### TASK TO CARRY OUT
Quote each line of the material verbatim, without the pictures.
- - -
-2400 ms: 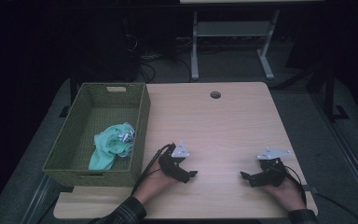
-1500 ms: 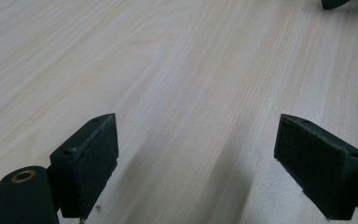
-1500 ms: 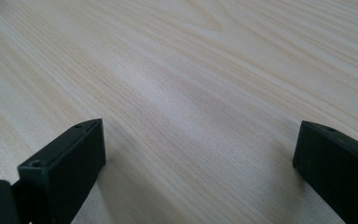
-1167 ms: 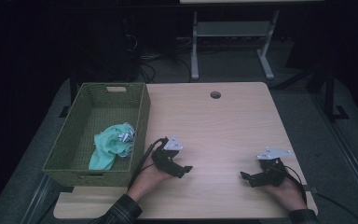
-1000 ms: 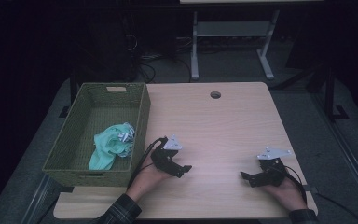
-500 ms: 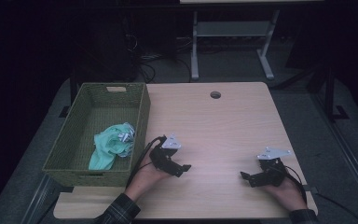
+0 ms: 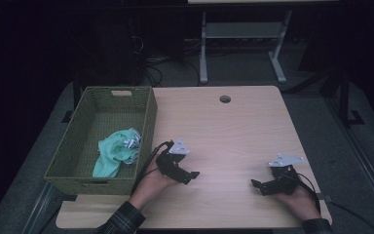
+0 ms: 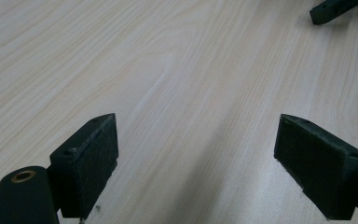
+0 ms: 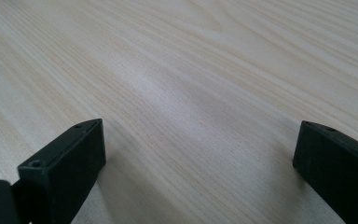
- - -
### RESPONSE TO THE TASK
-2400 ms: 
-1500 ms: 
-1500 ms: 
-1167 ms: 
-1000 ms: 
-500 ms: 
+0 ms: 
+0 ms: 
+0 ms: 

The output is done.